Una citazione in esordio non è proprio rispettosa del bon ton giornalistico, però a certe condizioni può agevolare la riflessione. Il libro è un capolavoro del misticismo politico (E.H. Kantorowicz, I due corpi del Re, Einaudi, 1989, trad.it.) e a noi bastano poche righe dell’introduzione di Alain Boureau: «Agli inizi del XVI secolo un giurista elisabettiano, Plowden, afferma che il sovrano dispone di due corpi distinti: il suo corpo naturale, soggetto all’azione del tempo e della fragilità umana, può perire, mentre il suo corpo politico, perpetuo, passa da un individuo all’altro sfuggendo alla comune miseria e mortalità». La monarchia (inglese e francese) fonda così la ragione della sua perpetuità immanente».

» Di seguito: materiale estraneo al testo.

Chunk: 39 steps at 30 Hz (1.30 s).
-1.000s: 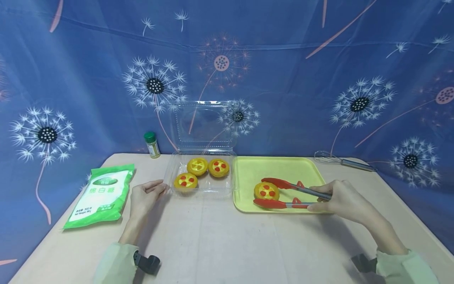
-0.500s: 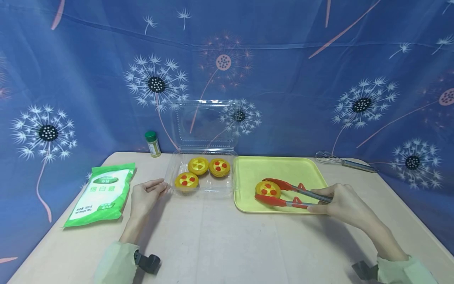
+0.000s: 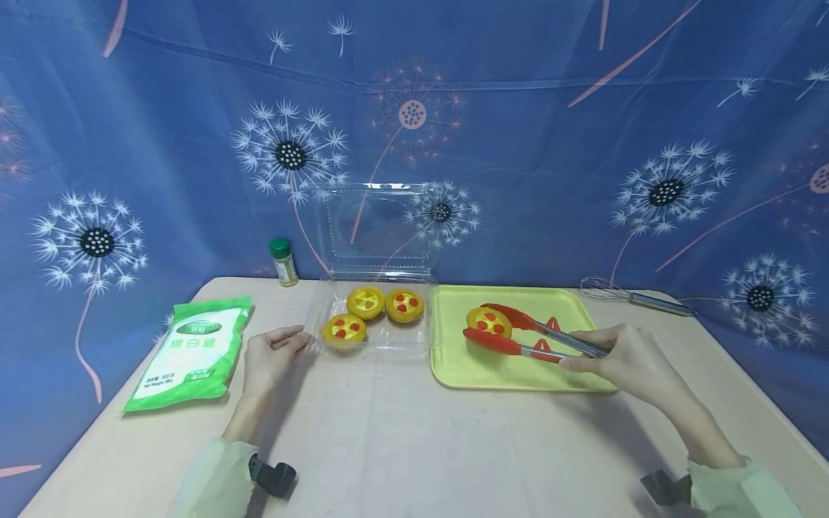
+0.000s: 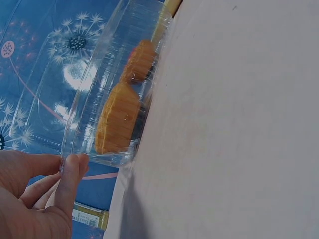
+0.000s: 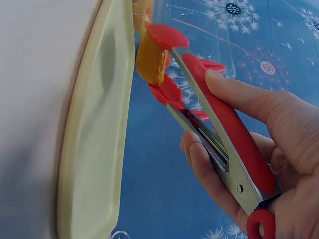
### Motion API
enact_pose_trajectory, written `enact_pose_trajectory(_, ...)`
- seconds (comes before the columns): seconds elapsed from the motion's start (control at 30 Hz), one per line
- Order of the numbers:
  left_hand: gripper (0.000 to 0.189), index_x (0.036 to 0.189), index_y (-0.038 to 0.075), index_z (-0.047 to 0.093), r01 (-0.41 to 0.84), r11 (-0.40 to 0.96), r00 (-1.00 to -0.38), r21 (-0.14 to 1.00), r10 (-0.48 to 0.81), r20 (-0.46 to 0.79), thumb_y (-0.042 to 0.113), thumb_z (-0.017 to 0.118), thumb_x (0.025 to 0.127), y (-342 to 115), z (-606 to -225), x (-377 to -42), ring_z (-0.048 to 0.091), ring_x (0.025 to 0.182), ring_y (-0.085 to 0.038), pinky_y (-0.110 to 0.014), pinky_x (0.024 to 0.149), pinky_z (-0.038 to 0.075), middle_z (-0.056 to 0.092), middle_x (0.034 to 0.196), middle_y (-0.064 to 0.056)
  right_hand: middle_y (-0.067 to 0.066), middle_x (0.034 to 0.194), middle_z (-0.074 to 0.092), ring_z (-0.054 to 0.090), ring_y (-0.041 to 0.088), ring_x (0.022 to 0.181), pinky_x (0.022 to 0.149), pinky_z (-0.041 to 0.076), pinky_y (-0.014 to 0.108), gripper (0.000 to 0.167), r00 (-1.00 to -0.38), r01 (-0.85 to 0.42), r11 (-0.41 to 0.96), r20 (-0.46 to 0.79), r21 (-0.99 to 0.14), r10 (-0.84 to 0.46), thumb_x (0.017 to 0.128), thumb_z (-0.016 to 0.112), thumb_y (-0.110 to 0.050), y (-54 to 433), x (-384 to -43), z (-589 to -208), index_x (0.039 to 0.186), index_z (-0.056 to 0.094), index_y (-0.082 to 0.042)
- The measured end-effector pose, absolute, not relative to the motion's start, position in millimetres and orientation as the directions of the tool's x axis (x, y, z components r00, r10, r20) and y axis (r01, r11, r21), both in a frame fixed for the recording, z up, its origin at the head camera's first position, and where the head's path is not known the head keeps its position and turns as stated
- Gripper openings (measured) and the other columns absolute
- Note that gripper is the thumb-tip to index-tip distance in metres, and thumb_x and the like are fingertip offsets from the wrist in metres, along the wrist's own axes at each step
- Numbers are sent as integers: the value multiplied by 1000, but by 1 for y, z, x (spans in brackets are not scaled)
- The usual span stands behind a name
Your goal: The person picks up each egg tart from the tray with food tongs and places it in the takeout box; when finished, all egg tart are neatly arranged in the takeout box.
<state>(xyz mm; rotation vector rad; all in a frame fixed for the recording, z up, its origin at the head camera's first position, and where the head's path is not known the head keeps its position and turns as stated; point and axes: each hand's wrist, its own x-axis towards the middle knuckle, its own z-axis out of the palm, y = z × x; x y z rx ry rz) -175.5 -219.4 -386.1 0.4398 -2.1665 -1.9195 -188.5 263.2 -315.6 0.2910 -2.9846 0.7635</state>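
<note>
Tongs (image 5: 230, 124) — right hand (image 3: 631, 363) aloft, apparently

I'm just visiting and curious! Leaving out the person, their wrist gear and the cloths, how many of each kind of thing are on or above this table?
Tarts: 4
Clear plastic box: 1
Tongs: 1 pair
Yellow tray: 1
Whisk: 1
Green-capped bottle: 1
Green-and-white bag: 1
Total: 10
</note>
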Motion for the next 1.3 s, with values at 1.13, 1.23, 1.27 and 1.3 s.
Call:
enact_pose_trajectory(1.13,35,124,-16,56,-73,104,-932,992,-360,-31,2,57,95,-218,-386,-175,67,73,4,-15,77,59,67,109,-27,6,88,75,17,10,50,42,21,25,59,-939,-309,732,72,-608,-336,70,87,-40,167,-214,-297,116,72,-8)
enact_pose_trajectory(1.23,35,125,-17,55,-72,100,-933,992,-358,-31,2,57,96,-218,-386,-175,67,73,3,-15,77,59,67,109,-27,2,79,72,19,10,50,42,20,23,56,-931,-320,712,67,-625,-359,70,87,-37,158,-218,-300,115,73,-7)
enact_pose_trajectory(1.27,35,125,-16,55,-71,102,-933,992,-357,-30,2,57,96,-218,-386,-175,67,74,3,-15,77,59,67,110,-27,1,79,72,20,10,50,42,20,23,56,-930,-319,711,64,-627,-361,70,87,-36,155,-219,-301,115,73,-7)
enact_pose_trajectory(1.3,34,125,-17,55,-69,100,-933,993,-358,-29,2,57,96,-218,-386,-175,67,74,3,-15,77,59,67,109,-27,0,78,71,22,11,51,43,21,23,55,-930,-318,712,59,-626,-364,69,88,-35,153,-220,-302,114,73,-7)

Il delicato rapporto tra le istituzioni e gli uomini che le rappresentano è tutto racchiuso in questa chiara enunciazione risalente ad alcuni secoli or sono. La corruttibilità umana non scalfisce l’imperturbabile grandezza del corpo politico che l’accoglie. Un parlamento, un capo dello Stato, un governo, una corte vive di questa immutabile forza che trascende le miserie, per fortuna transitorie, dei singoli e gli sopravvive. Per la magistratura le cose, a occhio e croce, dovrebbero stare allo stesso modo. La percezione di una crepa, più o meno vistosa, nelle condotte di singoli non dovrebbe essere capace di mettere in discussione la legittimazione politica e sociale dell’intera giurisdizione. Le cose hanno funzionato, bene o male, sempre in questo modo e per molto tempo; tra alti e bassi, tra eroi e traditori, tra fini giuristi e cialtroni semianalfabeti l’istituzione è comunque sempre sopravvissuta ai singoli peccatori. Ora però è forte la sensazione che le cose si siano messe in altro modo.

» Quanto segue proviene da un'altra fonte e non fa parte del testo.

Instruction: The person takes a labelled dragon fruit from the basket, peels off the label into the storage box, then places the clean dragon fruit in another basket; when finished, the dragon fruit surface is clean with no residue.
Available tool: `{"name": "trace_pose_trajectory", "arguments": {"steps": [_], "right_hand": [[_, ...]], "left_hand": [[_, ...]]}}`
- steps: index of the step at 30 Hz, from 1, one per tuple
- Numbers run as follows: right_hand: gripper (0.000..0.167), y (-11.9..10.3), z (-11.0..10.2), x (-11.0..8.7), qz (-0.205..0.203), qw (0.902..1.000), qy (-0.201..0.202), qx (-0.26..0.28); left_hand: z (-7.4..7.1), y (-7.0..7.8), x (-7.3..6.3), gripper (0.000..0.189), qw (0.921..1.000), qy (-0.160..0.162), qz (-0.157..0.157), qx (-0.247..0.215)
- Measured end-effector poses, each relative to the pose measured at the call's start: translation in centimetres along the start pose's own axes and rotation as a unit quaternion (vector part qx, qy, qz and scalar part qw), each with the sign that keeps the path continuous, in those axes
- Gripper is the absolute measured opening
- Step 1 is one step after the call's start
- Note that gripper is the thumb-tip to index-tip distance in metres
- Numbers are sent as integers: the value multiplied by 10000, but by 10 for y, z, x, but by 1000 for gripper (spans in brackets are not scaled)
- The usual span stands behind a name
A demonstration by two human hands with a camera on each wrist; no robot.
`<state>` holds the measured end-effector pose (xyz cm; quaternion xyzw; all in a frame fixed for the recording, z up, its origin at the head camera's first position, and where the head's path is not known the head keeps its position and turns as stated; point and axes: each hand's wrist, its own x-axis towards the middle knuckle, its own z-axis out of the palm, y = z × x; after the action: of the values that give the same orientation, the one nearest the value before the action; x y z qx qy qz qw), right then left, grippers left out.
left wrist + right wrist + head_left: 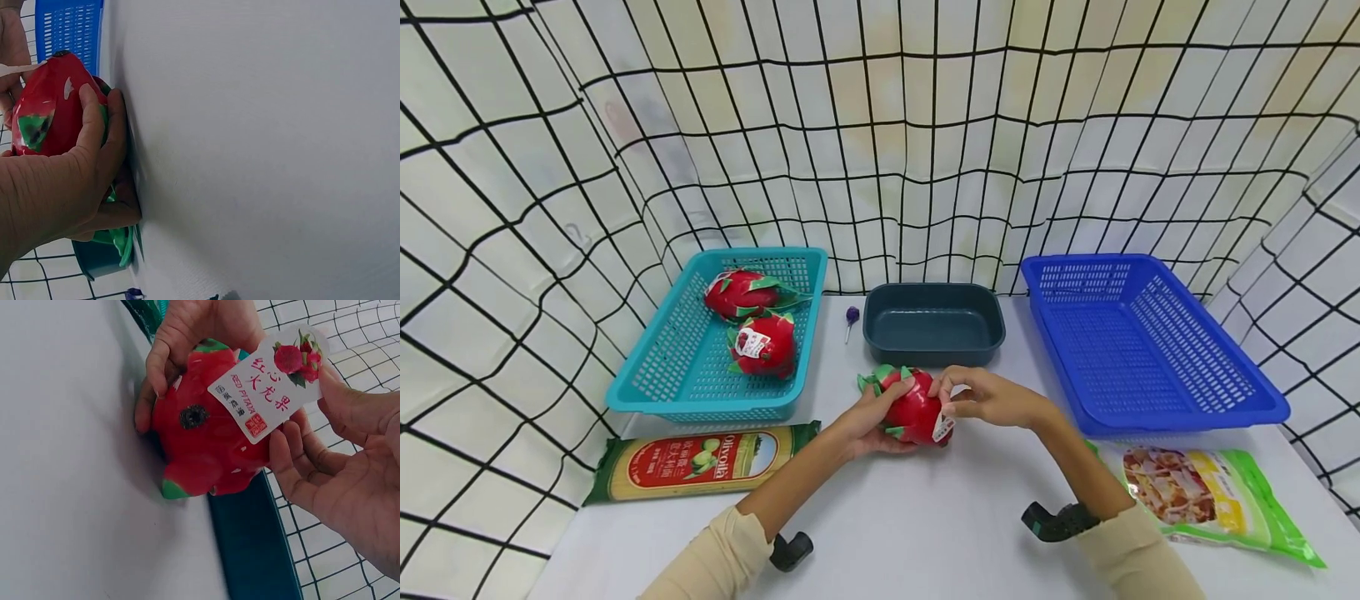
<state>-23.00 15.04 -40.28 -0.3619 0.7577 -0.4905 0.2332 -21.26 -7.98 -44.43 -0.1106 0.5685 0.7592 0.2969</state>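
The right hand point(992, 400) is pinching the edge of a white paper label point(265, 390) between thumb and fingertips, and the label is angling away from the skin of a dragon fruit point(916, 415). The left hand point(874, 423) is gripping that fruit from its left side, the thumb lying across the top and the other fingers curling round the near side and underneath. The fruit is therefore sitting between the left thumb and fingers, its leafy end pointing left past the thumb and its dark tip facing right, just beside the right fingertips. Whether it is touching the desk point(925, 517), I cannot tell. Just beyond the fruit, a dark tray point(934, 357) is standing at the middle of the desk's far edge, with a purple lollipop point(852, 316) lying to its left. At the far left corner, a teal basket point(715, 407) is holding two more dragon fruits point(772, 345). A pasta packet point(707, 463) is lying before it, by the left edge. Towards the far right corner, a blue basket point(1180, 419) is standing, and a green bag point(1217, 492) is lying before it near the right edge.
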Motion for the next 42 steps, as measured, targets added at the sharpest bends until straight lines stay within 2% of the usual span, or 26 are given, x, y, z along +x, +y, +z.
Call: {"name": "trace_pose_trajectory", "arguments": {"steps": [2, 6, 10, 16, 25, 31, 36, 42], "right_hand": [[12, 2, -4, 1, -46, 9999, -136, 78], [14, 8, -13, 2, -145, 9980, -215, 573], [16, 10, -19, 6, -70, 9957, 203, 906], [19, 2, -33, 22, 537, 9895, 949, 944], [20, -7, -65, 73, 1387, 9746, 1145, 1332], [24, 8, -74, 111, 2172, 9518, 1497, 1563], [39, 23, -74, 133, 2624, 9419, 1527, 1434], [45, 36, -73, 147, 2939, 9324, 1629, 1330]], "left_hand": [[-1, 1, 0, 82, 10000, 3, -7, 3], [-3, 3, 1, 84, 10000, 69, -50, 20], [-5, 5, 1, 85, 9999, 100, -94, 21], [-6, 5, 1, 87, 9998, 120, -108, 74], [-9, 5, 2, 104, 9955, 495, -243, 776], [-7, 2, -2, 99, 9950, 593, -212, 780], [-7, -2, -6, 94, 9954, 598, -131, 738], [-6, -4, -10, 96, 9955, 527, -87, 780]]}}
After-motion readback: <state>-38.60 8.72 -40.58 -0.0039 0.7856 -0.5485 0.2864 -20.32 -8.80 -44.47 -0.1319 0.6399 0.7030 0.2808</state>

Se si passa dalla denuncia della singola trasgressione alla condanna di comportamenti collettivi, il problema assume una dimensione diversa che non è solo quantitativa, ovviamente. Condotte diffuse, prassi condivise, connivenze generalizzate possono ledere il corpo politico dell’istituzione e privarlo in modo irrimediabile della propria regalità costituzionale. È già successo altre volte: a esempio le istituzioni politiche non sono più riuscite a mantenere quella centralità e quell’autorevolezza che pur la Costituzione assegnava loro, travolte, come sono state, da Tangentopoli, finanche abbattute da un solo libro (La casta) e ancora oggi sono fumanti le macerie di quel crollo.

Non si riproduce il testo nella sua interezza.